* [HOW TO COMPLETE THIS TASK]: The lines from the start of the data up to and including the one with "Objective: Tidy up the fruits" should be returned exactly, and nothing else.

* [DATA]:
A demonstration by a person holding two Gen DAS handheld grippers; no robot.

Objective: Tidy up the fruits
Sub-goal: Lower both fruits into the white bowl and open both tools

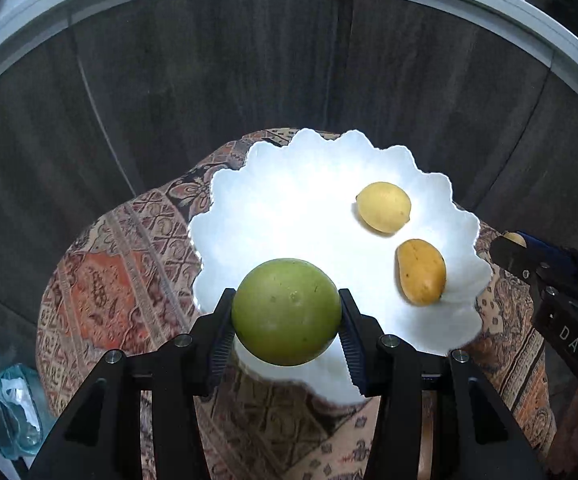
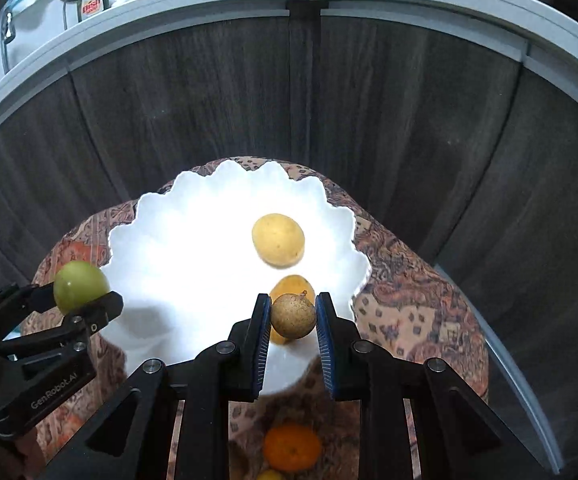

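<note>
While both grippers hang over the white bowl [image 1: 225, 216], each carries one fruit, presumably so two pieces can go in on one pass.

Left to right, left wrist view:
- Left gripper [image 1: 287, 312], lower centre: fingers clamped on a green fruit [image 1: 286, 312], one finger on each flank, at its widest part, where a round, smooth piece is least likely to slip. It sits over the bowl's near rim.
- Yellow fruit [image 1: 384, 207], right of centre, lying inside the bowl.
- Orange-yellow fruit [image 1: 422, 271], just below it, also in the bowl, close to the first but apart.
- Right gripper [image 1: 517, 248], right edge, seen from the side.

Right wrist view:
- Right gripper [image 2: 293, 316], lower centre: fingers clamped on a small brown fruit [image 2: 293, 316], held above the bowl's near edge.
- Orange [image 2: 292, 447], bottom centre, blurred, on the patterned cloth [image 2: 409, 312] outside the bowl; a yellow piece [image 2: 269, 475] shows at the frame's bottom edge below it.

Count: bowl, one. Fruits in bowl, two. Fruits held, two. Fruits on the cloth, two visible. The bowl is the collecting point; judged roughly a third filled, with four pieces outstanding.
</note>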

* [SOLUTION]:
A demonstration by a person holding two Gen DAS handheld grippers; no robot.

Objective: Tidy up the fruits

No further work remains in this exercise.